EXERCISE INSTRUCTIONS =
A full, word-for-word copy of the listing below is needed; leave the images out of it.

RECORDED DATA =
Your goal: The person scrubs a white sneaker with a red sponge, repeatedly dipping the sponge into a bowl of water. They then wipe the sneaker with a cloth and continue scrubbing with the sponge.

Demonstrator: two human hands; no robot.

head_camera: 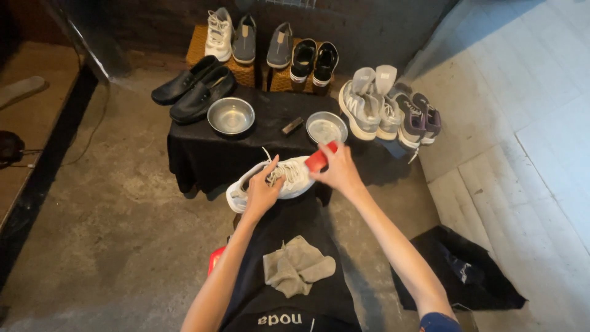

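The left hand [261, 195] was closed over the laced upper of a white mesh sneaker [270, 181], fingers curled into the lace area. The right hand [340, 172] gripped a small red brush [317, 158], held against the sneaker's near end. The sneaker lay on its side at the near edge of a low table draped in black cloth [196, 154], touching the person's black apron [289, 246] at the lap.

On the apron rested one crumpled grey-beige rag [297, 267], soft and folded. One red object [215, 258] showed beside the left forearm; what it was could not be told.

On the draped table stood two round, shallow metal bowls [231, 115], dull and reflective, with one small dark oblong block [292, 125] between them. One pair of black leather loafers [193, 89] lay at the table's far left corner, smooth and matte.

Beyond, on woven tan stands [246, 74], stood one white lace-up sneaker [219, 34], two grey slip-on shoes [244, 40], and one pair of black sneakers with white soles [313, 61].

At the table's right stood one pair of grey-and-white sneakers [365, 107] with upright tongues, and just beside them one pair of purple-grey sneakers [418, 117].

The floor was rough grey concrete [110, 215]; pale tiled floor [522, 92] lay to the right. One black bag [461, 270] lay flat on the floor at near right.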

SOLUTION BELOW =
Your goal: The person scrubs a white sneaker with a red sponge, repeatedly dipping the sponge into a bowl of water. They then wipe the sneaker with a cloth and continue scrubbing with the sponge.

Demonstrator: two human hands; no robot.

head_camera: 

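The left hand [261, 195] was closed over the laced upper of a white mesh sneaker [270, 181], fingers curled into the lace area. The right hand [340, 172] gripped a small red brush [317, 158], held against the sneaker's near end. The sneaker lay on its side at the near edge of a low table draped in black cloth [196, 154], touching the person's black apron [289, 246] at the lap.

On the apron rested one crumpled grey-beige rag [297, 267], soft and folded. One red object [215, 258] showed beside the left forearm; what it was could not be told.

On the draped table stood two round, shallow metal bowls [231, 115], dull and reflective, with one small dark oblong block [292, 125] between them. One pair of black leather loafers [193, 89] lay at the table's far left corner, smooth and matte.

Beyond, on woven tan stands [246, 74], stood one white lace-up sneaker [219, 34], two grey slip-on shoes [244, 40], and one pair of black sneakers with white soles [313, 61].

At the table's right stood one pair of grey-and-white sneakers [365, 107] with upright tongues, and just beside them one pair of purple-grey sneakers [418, 117].

The floor was rough grey concrete [110, 215]; pale tiled floor [522, 92] lay to the right. One black bag [461, 270] lay flat on the floor at near right.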

The response to the exercise has been completed.